Statistical Analyses
Statistical analysis was performed using GraphPad Prism version 8.0 software (GraphPad Software, San Diego, CA, USA). All data are presented as the mean ± SEM for quantitative-PCR and mean ± SD for limiting dilution, gemcitabine outgrowth, and migration assays. Differences between two groups were compared by two-tailed Student’s t tests or Mann Whitney test. Differences among the means of three groups were analyzed by ordinary one-way analysis of variance (ANOVA), while four groups were analyzed by two-way ANOVA followed by a multiple comparisons test. A p value less than 0.05 was considered to indicate statistical significance (*p < 0.05, **p < 0.01, ***p < 0.001, ****p<0.0001).
Data Availability
All RNA-sequencing data was generated by Case Western Reserve University Genetics and Genomics Core facility and is available upon request from corresponding author.
Results
OSM induces tumor-initiation independently of its ability to induce a CD44HI/mesenchymal phenotype.

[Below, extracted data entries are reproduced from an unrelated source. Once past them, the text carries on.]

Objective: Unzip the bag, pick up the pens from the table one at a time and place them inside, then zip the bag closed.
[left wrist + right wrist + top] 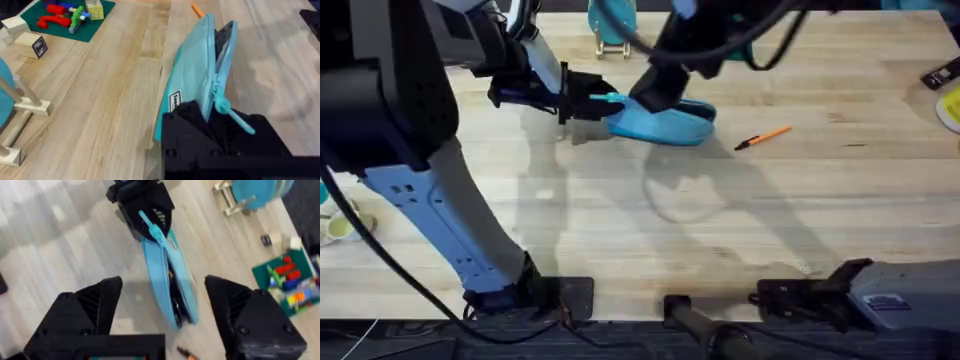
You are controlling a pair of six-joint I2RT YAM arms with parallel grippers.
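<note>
The light blue bag [670,124] lies on the table [650,230] toward the back, its zipper open along the top and showing a dark inside [226,44]. My left gripper [582,103] is shut on the bag's left end, where the teal pull tab [232,118] sticks out beside the fingers. My right gripper [165,287] hovers directly above the bag, fingers [95,310] spread wide open and holding nothing. One orange pen [763,137] with a black tip lies on the table to the right of the bag.
A round teal disc on a wooden stand [610,28] stands just behind the bag. A green mat with coloured bricks [65,17] and small wooden blocks [31,44] lie farther back. A yellow object [950,106] sits at the right edge.
</note>
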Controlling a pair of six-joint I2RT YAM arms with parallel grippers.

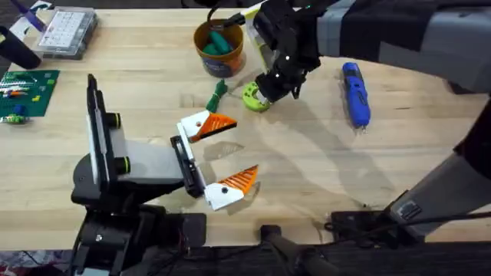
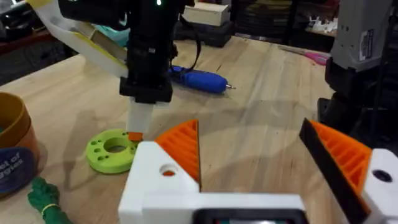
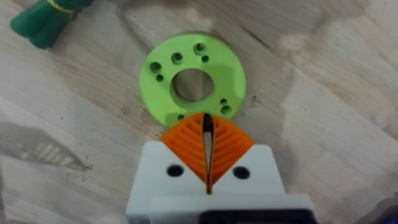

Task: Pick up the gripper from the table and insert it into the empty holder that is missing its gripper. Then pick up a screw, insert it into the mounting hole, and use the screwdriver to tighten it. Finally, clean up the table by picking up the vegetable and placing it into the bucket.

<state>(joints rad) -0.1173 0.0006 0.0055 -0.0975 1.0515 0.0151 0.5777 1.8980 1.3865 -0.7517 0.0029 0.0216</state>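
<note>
Both white-and-orange wedge fingers (image 1: pixel 205 125) seem fitted; the dark-green toy vegetable (image 1: pixel 217 94) remains unbinned; right claw (image 3: pixel 208 134) closed, empty.

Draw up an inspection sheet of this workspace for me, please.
Surface: light wooden tabletop.
Job's things: bright blue pen-shaped screwdriver lying at the right; slim dark-green toy vegetable on the table beside the orange-yellow bucket.
Clutter: lime-green plastic ring; clear parts box; green circuit board.
Grippers: left tool open, white-and-orange fingers wide apart; right tool shut, tips at the ring's rim.
Cables: black cables along the near edge.
Surroundings: cluttered shelving behind the table.
</note>
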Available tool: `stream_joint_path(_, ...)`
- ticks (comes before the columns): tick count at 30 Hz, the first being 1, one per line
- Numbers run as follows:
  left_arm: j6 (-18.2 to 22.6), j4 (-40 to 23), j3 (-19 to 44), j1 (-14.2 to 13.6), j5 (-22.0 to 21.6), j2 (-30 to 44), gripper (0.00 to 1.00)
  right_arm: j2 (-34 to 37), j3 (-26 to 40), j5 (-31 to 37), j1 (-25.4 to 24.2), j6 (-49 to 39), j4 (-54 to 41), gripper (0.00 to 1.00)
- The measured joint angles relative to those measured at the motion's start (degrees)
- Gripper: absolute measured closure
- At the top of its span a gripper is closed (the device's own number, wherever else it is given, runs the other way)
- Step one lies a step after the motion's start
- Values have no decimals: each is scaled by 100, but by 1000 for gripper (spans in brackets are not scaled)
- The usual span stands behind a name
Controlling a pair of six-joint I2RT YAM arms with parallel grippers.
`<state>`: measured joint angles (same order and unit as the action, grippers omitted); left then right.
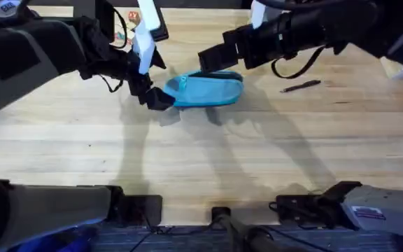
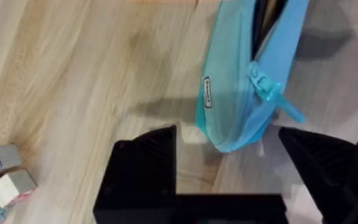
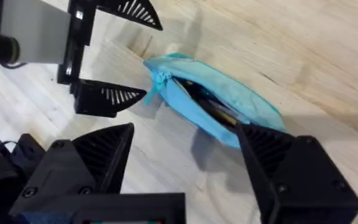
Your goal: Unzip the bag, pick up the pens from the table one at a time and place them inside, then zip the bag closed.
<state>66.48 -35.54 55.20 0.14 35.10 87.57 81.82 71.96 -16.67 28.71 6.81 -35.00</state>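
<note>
The light-blue bag (image 1: 207,90) lies on the table (image 1: 208,154) at centre back, its zip partly undone with dark items showing in the gap (image 3: 207,102). Its teal pull tab (image 2: 279,101) sits near the bag's left end. My left gripper (image 1: 154,96) is open, its fingers (image 2: 145,165) straddling that end of the bag (image 2: 232,93) without gripping it. My right gripper (image 1: 219,61) hovers open just behind and above the bag (image 3: 229,99), nothing between its fingers (image 3: 101,155). A slim black pen (image 1: 301,86) rests on the table to the bag's right.
Small lettered blocks (image 2: 2,177) sit on the table left of the bag, with more coloured items at the back left (image 1: 123,28). Bare wood stretches across the front half of the table. Both arm bases stand at the near edge.
</note>
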Motion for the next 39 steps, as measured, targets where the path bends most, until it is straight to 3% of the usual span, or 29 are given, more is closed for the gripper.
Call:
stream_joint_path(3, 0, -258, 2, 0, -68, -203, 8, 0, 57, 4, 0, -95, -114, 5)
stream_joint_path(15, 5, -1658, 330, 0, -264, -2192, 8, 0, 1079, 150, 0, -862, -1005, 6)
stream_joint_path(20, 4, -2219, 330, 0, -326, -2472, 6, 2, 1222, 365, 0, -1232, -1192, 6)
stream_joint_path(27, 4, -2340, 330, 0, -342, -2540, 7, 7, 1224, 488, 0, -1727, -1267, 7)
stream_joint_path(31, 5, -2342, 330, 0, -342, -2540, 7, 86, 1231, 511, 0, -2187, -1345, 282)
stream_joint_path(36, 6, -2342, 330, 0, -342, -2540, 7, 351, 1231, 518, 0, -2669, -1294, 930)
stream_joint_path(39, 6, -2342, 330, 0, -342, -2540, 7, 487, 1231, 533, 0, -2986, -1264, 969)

OSM induces epithelial PDAC cells to acquire a CD44HI/mesenchymal phenotype that is associated with cancer stem-like behaviors, which include tumor-initiating capacity, and enhanced migratory and invasive potential (22). Importantly however, we show that a CD44HI/mesenchymal phenotype is itself not sufficient to induce key stem-like behaviors, including tumor initiation or gemcitabine resistance (Fig. 1). Using HPAC cells, we sorted and expanded the small fraction of spontaneous mesenchymal CD24LO/CD44HI cells (which we refer to as CD44HI) from the parental population (which is largely epithelial and CD24HI/CD44LO; Fig. 1A). Epithelial CD24HI/CD44LO cells were also sorted, which we refer to as CD24HI (Fig. 1A). Western blots of epithelial and mesenchymal markers demonstrate loss of E- and P- cadherin (CDH1 and CDH3), EPCAM, and Occludin in the CD44HI population and transcription of both ZEB1 and SNAI1 with OSM (Fig. 1B and S1A).

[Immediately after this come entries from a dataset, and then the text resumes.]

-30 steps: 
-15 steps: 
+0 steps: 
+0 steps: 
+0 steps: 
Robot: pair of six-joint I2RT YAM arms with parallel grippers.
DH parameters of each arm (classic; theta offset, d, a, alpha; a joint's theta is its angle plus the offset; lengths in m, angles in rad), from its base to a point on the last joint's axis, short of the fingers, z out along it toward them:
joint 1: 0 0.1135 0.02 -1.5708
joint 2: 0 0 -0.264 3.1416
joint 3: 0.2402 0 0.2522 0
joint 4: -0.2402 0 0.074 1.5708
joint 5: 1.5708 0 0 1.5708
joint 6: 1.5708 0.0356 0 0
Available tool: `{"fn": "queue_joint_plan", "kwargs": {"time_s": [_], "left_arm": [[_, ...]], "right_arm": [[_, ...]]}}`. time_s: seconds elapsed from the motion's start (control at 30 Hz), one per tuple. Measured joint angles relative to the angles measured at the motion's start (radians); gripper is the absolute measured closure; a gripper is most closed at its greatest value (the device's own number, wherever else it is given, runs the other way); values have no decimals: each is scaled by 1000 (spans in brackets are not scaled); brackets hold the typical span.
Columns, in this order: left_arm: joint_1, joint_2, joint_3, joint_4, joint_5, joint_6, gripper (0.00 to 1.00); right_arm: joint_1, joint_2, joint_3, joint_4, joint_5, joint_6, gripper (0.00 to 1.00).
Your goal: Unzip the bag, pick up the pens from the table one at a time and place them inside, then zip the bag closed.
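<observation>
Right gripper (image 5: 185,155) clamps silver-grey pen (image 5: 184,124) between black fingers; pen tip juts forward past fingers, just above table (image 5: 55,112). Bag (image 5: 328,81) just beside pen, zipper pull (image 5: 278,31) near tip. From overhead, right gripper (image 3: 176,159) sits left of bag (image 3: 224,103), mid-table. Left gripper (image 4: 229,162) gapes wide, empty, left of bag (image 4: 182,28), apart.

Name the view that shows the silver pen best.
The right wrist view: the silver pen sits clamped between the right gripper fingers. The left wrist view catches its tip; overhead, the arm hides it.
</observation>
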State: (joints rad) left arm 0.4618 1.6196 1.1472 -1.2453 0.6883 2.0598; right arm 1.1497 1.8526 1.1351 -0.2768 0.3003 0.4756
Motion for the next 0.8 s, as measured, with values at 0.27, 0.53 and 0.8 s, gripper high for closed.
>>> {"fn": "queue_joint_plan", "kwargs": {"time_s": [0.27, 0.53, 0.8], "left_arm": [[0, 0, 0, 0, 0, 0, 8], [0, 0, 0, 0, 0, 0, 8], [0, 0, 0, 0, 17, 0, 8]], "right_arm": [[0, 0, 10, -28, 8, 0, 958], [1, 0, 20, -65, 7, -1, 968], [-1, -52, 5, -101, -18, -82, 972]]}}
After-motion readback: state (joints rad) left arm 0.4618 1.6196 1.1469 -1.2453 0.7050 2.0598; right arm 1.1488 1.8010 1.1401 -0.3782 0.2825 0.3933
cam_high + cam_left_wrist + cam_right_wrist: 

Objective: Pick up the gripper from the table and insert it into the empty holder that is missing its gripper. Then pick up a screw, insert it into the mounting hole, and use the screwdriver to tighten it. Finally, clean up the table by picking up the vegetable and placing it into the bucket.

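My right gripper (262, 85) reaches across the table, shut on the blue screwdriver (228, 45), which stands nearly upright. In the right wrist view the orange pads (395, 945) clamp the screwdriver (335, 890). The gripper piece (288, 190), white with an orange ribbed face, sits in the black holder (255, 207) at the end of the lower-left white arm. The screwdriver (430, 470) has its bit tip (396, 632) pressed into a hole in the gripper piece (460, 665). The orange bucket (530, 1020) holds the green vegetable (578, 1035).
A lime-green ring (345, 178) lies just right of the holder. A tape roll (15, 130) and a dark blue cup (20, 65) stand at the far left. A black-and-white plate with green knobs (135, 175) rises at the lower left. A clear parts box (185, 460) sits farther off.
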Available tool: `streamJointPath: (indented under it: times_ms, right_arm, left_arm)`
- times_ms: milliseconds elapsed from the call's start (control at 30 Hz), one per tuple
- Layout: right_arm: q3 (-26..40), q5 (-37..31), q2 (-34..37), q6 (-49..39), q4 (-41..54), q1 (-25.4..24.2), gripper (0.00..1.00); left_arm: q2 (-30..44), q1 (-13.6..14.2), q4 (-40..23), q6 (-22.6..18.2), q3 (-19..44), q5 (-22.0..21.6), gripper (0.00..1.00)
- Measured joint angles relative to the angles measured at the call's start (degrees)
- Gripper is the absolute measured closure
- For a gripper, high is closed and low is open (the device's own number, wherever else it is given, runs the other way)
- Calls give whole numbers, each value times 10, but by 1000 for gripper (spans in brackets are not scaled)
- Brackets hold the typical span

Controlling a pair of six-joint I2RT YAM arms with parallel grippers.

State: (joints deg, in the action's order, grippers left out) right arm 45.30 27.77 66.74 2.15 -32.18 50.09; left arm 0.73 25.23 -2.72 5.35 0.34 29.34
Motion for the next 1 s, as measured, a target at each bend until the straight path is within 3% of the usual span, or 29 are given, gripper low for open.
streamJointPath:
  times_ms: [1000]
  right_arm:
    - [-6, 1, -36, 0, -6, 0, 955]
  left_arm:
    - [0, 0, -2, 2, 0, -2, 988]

The sorted CD24HI and CD44HI populations were each infected with a lentivirus encoding OSM expression (or a control; VEC) and assessed by Western blot and flow cytometry, before testing tumor-initiating capacity. As expected, CD24HI cells expressing OSM (CD24HI-OSM) converted to a CD44HI/mesenchymal state with elevated phospho-STAT3, ZEB1, SNAI1, and OSMR expression, and OSM induced tumor formation with as few as 100 cells were injected (Fig. 1B, C). Likewise, the sorted, spontaneous CD44HI/mesenchymal cells expressing OSM (CD44HI-OSM), formed tumors equally efficiently (Fig. 1C). However, neither control CD24HI-VEC or spontaneous CD44HI-VEC formed tumors at the time points tested (Fig. 1C). Next, we assessed the impact of OSM in three additional K-Ras-mutant PDAC lines, Panc1, Panc 05.04, and Panc 04.03, following expression of OSM. In Panc 05.04, OSM induced CD44 expression, tumorsphere initiation, and migration (S1E, I, J, L). In Panc1 and Panc 04.03 cells, OSM enhanced tumor initiating capacity, tumorsphere formation, and migration, but did not increase CD44 expression (Fig. 1D, S1B, F, E and S5E, G). Taken together, our finding across multiple cell models suggest that a CD44HI/mesenchymal state is not sufficient for tumor-initiating capacity and that OSM is inducing tumor initiation and migration above and beyond its ability to induce CD44 expression.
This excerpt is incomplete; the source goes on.